In comments, a complaint was lodged that I used a graph with a linear y-axis for demonstrating change in income over the past 40 years.  The problem with such a graph is that if everyone has the same percentage income growth, the slope for high income earners will still look higher.

So here is a graph where the y-axis is logarithmic.  It also contains more recent data:

The point doesn't change: from 1969 until 2010, income at the top of the bottom quintile essentially hasn't moved (it changed from 26,289 to 26,685).  Income at the bottom of the top five percent has moved quite a lot (from 121,516 to 200,354) .

A modest proposal for tax reform

Let's just start by designing a code that requires that as adjusted gross income rises, the effective tax rate may not fall.  That way taxpayers would be able to look at their own effective rate, and know that everyone with higher incomes would pay at least as high a rate.

Sunday, January 22, 2012

The banal moderateness of Thomas Friedman.

In his paean to conventional wisdom this morning, the ever so serious Mr Friedman writes:

Second, I want to vote for a candidate who is committed to reforming taxes, and cutting spending, in a fair way. The rich must pay more, but everyone has to pay something.
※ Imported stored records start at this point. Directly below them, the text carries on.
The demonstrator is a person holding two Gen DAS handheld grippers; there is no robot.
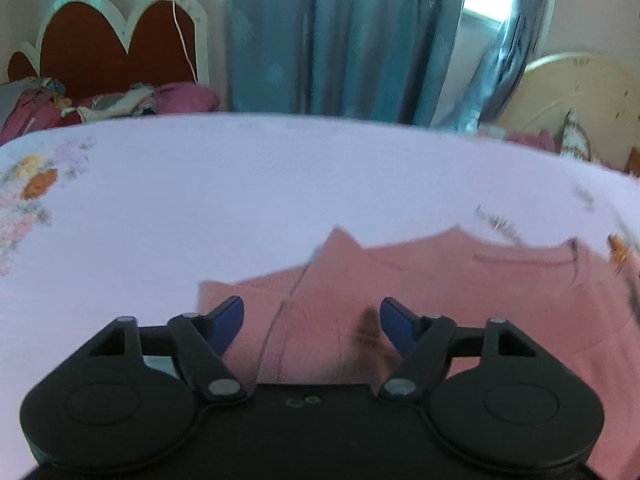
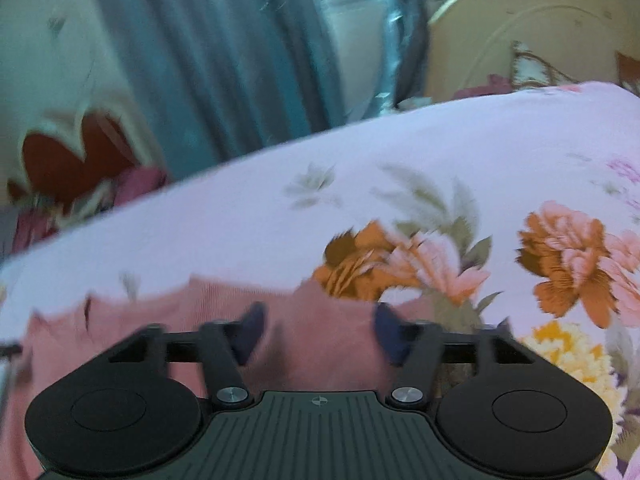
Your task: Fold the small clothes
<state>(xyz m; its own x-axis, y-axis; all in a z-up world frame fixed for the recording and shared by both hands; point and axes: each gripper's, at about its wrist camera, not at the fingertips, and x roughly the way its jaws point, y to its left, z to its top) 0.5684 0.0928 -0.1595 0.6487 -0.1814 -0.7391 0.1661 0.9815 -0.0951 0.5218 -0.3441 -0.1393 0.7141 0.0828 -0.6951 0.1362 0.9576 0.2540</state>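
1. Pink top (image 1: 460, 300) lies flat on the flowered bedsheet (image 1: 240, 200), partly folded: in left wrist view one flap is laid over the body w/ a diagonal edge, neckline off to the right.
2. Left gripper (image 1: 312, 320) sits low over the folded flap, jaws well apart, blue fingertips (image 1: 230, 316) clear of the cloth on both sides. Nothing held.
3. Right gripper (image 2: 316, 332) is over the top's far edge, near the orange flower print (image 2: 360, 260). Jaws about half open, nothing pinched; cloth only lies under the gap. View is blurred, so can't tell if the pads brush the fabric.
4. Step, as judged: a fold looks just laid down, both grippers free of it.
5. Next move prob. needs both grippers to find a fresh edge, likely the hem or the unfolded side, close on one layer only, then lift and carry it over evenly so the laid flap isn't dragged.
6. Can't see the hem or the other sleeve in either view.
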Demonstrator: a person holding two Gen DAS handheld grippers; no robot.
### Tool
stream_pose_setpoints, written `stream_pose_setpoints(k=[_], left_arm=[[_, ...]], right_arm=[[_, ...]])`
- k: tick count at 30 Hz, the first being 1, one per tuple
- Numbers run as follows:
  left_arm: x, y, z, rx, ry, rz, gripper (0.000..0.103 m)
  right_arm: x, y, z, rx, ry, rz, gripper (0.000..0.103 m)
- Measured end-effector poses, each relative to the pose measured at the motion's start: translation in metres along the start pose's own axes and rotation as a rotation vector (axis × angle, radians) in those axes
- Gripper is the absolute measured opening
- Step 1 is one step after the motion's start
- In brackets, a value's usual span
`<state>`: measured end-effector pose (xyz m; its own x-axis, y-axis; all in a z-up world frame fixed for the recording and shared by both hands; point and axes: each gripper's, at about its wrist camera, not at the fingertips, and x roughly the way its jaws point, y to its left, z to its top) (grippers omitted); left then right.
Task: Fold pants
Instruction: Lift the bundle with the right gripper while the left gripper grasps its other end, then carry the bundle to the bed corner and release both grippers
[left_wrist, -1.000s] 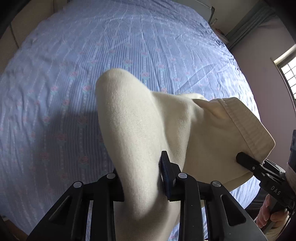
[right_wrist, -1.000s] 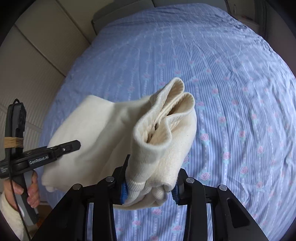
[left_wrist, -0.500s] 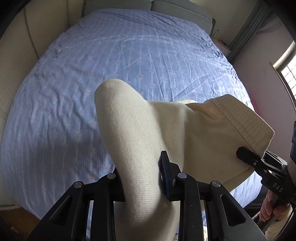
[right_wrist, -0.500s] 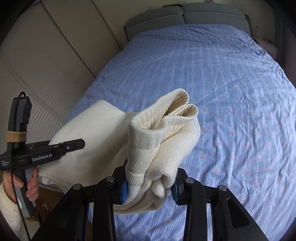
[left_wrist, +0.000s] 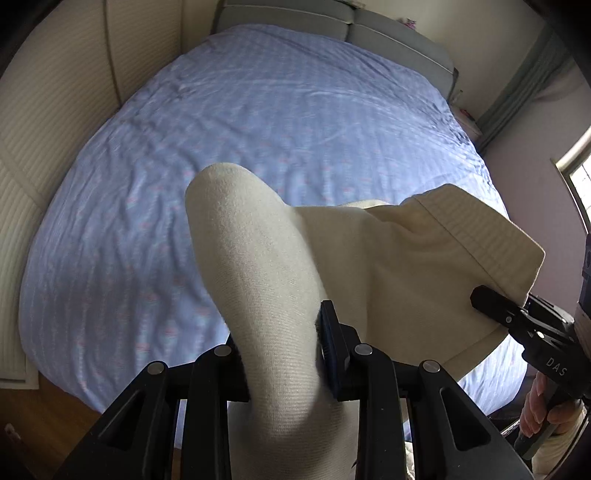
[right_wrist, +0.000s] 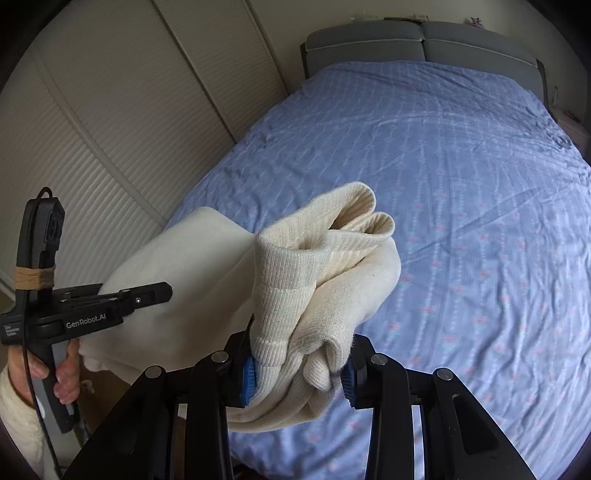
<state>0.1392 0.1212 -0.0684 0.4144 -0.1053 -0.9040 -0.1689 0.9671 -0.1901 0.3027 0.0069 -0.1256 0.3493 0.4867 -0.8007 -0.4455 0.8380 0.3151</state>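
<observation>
Left claw (left_wrist: 280, 350) pinches smooth pants (left_wrist: 258, 280) cloth; only the right view shows right claw (right_wrist: 297, 373) pinching bunched ribbing.

Two wrist fisheye views are given, each mounted behind its own fingers and angled steeply down over the bed (left_wrist: 258, 122).

Left wrist view: the left gripper (left_wrist: 280, 347) fills the lower edge at very close range; the right gripper (left_wrist: 517, 317) is seen at the right edge.

Right wrist view: the right gripper (right_wrist: 299, 369) is close below; the left gripper (right_wrist: 147, 295) is seen at left.

Shared by both: the bed, the headboard (right_wrist: 421, 40), and the cream pants (left_wrist: 388, 266) spanning between them.
</observation>
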Motion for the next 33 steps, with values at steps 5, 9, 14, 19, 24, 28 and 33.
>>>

We are all in this together.

But how over the past decades have we all been in this together?   In 2007, those in the bottom quintile had the same income they had in 1998, and a bump of little more than 11 percent since 1969; those in the top five percent had seen incomes rise by 74 percent since 1969.

  Source: Alan De Smet plot of  US Census, Historical Income Tables - Families, Table F-1.

Sure, if everyone had benefitted from the policies of the past 40 years, then everyone should sacrifice now. 

But for the time being, lets begin by asking for sacrifice from those with the means to do so.

Wednesday, January 18, 2012


I refinanced for the second time in the last year--the process was a little less painful.  So if one wishes to infer a trajectory, there is a fixed effect, but with no degrees of freedom. 

Monday, January 16, 2012

Two brief thoughts that MLK day inspires about income inequality

(1) Income inequality is still very much a legacy of differences in how government defended the property rights of people from different races.  The US government has been pretty good at defending the property rights of white people for a long time; in the case of other races, not so much.  Even if the government now defended all property rights equally, it would take many generations before differences in wealth across races would disappear.

(2) I have heard business people, to the extent they complain about income inequality, complain about the outrageous incomes earned by athletes and entertainers.  Yet I venture to guess that Lebron James and Beyonce have much higher marginal products than the vast majority business people, including CEOS and investment bankers.  

Hannah Green sends me to Nadeem ul Haque on development in Pakistan

Nadeem ul Haque introduced himself with a bit of bluster as Pakistan’s official “growth” strategist, then began blurting out his frustrations. There’s no growth to speak of in Pakistan, he said — less than inflation anyway, and nothing like India’s 8-percent boom. The government he came home to serve in Pakistan is going nowhere. And then the line that spun my head around: “This is the country that can kill the world,” he said. “And your country hasn’t the foggiest idea what you’re doing here. Find a way to educate youth in Pakistan — 90 million under 20 — or don’t sleep at night. You haven’t got enough bullets to kill them… We can do without the Beltway Bandits and even the billions of dollars in what they call aid. What America should be sending Pakistan is C-SPAN and National Public Radio, and then reopen the USIA libraries… What you send is Raymond Davis and Blackwater… Are you out of your …. minds?”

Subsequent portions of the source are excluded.